All of these things are immensely useful. And if the story ended there I would never have become so obsessed. Sadly, the story continues. It turns out, such things are not exactly easy to build.
My first attempt involved Subclassing the .NET combo box. I got a working drop down in the end, but it had some odd behavior, and was overall just a huge hack.
Next I learned that Infragistics had a component that you could use to create custom drop downs. Put any control in it you want and you're off to the races. For a time, my obsession was sated. Until we learned that this component could not be resized after it was opened. To resize it, you had to close it and reopen it. This results in noticeable, seizure inducing, flickering. And that = bad.

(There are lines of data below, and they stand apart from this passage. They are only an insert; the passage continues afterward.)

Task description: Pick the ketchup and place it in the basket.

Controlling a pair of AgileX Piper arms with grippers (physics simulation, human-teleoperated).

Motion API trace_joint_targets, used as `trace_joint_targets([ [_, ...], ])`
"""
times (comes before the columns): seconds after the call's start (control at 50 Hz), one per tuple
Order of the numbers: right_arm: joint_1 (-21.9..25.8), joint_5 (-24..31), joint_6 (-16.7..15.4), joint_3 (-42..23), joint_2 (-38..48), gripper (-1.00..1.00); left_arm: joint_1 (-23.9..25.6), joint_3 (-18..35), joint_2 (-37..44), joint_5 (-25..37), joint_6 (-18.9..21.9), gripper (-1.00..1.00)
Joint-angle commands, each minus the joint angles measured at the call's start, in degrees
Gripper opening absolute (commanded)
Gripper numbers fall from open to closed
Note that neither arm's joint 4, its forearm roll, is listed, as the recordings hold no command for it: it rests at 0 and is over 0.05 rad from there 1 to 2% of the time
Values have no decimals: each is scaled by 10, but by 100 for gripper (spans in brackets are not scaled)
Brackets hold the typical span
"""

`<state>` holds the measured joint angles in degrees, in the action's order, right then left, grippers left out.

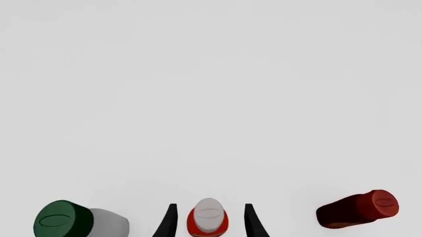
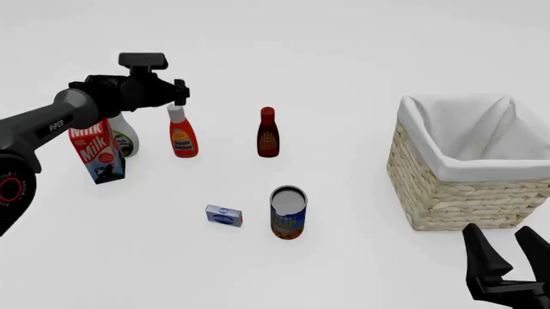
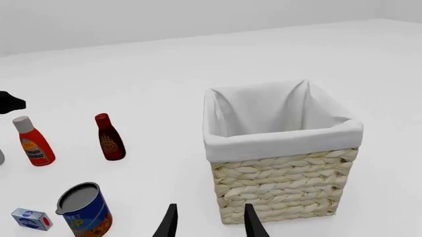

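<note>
Left wrist view shows my left tool (image 1: 207, 222) spread around the ketchup (image 1: 208, 222) cap; a high, off-centre squeeze could topple it.

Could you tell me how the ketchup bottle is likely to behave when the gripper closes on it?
The ketchup is tall on a small base, so a sideways nudge would probably tip it. Its smooth body may slip. The left gripper, open around the cap, should close centred.

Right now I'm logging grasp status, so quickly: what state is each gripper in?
Left gripper: open, fingers either side of the ketchup cap, not closed on it.
Right gripper: open, holding nothing, near the basket.
</note>
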<state>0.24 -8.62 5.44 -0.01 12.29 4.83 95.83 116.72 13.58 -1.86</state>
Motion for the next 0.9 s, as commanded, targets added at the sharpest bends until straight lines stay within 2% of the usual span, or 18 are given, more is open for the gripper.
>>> trace_joint_targets([
  [0.02,0,-6,0,0,7,100,-2,2,10,-5,-2,100],
  [0.9,0,-3,5,0,6,100,-1,2,40,-17,-1,100],
])
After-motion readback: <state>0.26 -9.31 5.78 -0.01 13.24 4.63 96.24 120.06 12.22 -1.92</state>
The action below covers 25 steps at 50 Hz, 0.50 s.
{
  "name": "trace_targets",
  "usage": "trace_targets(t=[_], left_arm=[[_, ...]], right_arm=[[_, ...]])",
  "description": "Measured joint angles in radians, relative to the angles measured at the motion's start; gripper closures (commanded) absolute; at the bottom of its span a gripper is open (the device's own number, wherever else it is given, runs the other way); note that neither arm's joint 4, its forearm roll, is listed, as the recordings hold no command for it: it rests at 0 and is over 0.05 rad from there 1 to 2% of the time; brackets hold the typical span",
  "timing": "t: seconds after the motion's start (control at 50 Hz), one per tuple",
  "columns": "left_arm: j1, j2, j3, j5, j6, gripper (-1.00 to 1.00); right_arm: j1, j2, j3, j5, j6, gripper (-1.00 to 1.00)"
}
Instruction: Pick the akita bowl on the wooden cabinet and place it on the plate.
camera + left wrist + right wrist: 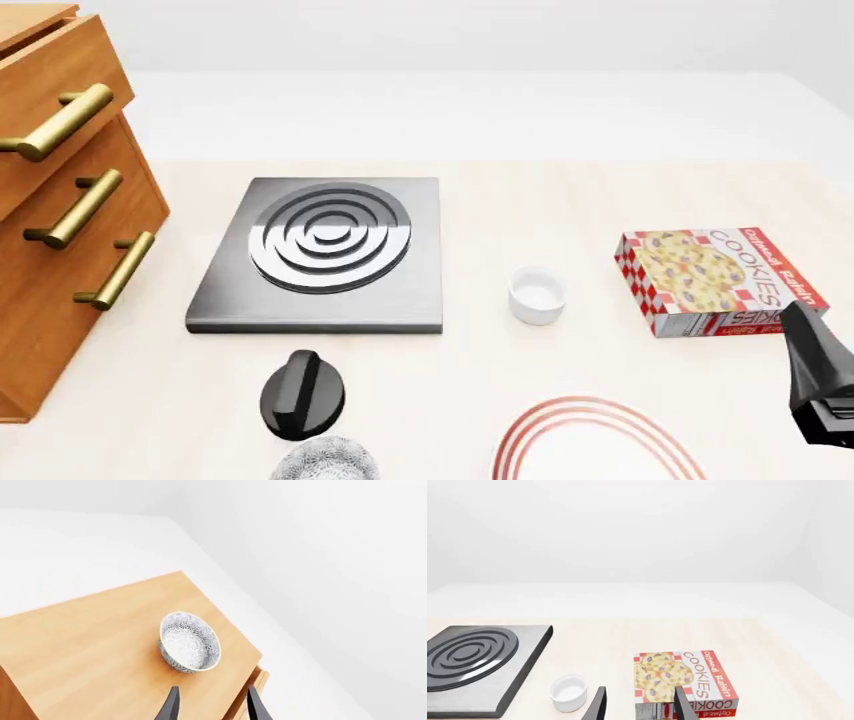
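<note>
Hovering left gripper, jaws spread, above akita bowl on wooden cabinet. Risk: thin rim pinched off-centre, bowl slips. Twin bowl on bench could be mistaken.

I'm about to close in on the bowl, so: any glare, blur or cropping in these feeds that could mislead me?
Left wrist view: akita bowl sharp on the evenly lit wooden cabinet, soft shadow only. Front view: bright reflections on the stove plate; the plate and a second speckled bowl are cropped at the bottom edge. Right wrist view: clear, no blur.
</note>
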Motion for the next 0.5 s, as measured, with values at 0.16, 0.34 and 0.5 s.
trace_targets(t=[0.16, 0.34, 0.5], left_arm=[[0.022, 0.031, -0.019, -0.001, -0.019, -1.0], [0.049, 0.063, -0.025, -0.012, -0.042, -1.0], [0.064, 0.088, -0.023, -0.024, -0.059, -1.0]], right_arm=[[0.0, 0.0, 0.0, 0.0, 0.0, -1.0], [0.0, 0.0, 0.0, 0.0, 0.0, -1.0], [0.0, 0.0, 0.0, 0.0, 0.0, -1.0]])
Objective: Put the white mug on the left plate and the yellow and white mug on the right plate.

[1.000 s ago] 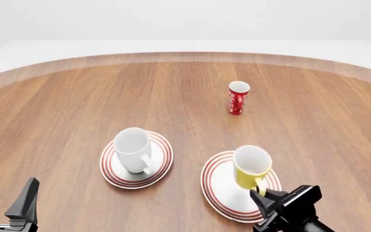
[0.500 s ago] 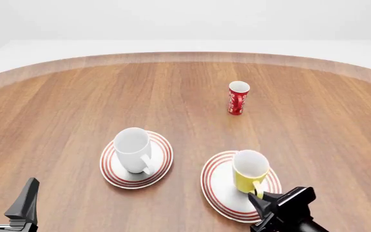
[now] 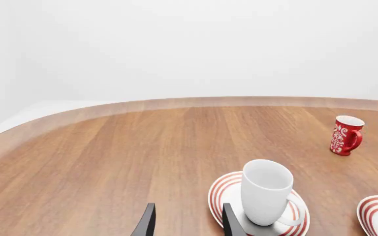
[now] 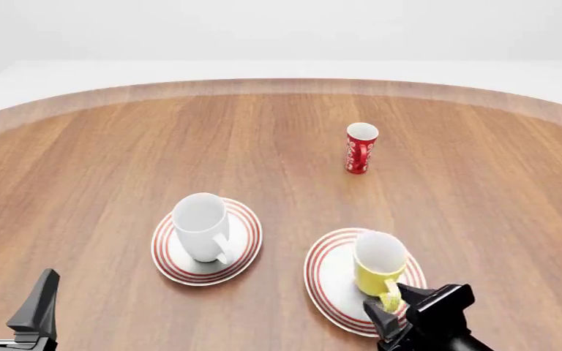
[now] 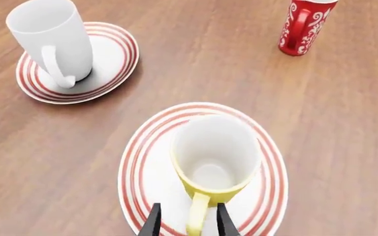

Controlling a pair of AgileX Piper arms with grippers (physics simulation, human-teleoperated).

Later, I learned about how easy this was to do with WPF. In fact, it was the very first thing I ever tried in WPF. But that doesn't help me much at work where our software is all WinForms.
Fortunately, this story has a happy ending! It turns out that .NET 2.0 introduced a component much like the Infragistics one but without the added suck!
It is called the ToolStripDropDown. Basically it's just a Form with special properties that make it behave like a popup. It doesn't steal focus when it opens. It closes as soon a user clicks off it. It can have a shadow border (if you'd like) like a context menu. You can override its default close behavior by using the Closing event and checking the e.CloseReason enumeration value and setting e.Cancel = true. And best of all, it can host any .NET control you want to put in it, as long as you host that control in a TreeStripControlHost.
I stumbled on it at jfo's blog here and immediately put it into use. In the process of trying to do some wacky custom stuff I found the same material from jfo's blog, but on msdn here which you might prefer. Both of those show example code for putting a treeview in a custom drop down.
I must have spent months working on this problem. I probably executed thousands of Google searches looking for solutions. All I ever came across was people using borderless forms and the deactivate event, which doesn't quite cut it for all cases. So when I finally discovered this, my obsession compelled me to post about it.
The only thing that I haven't tried yet is making a "suggest" combo box using this technique. This is a control in which when the user types, you execute a stored procedure and fill the drop down with matching items. The potential problem spot here is that you need focus on the text box so you can type, but you need the drop down to be open. I'm guessing you could pull this off with the ToolStripDropDown though. If anyone knows for sure, please leave a comment!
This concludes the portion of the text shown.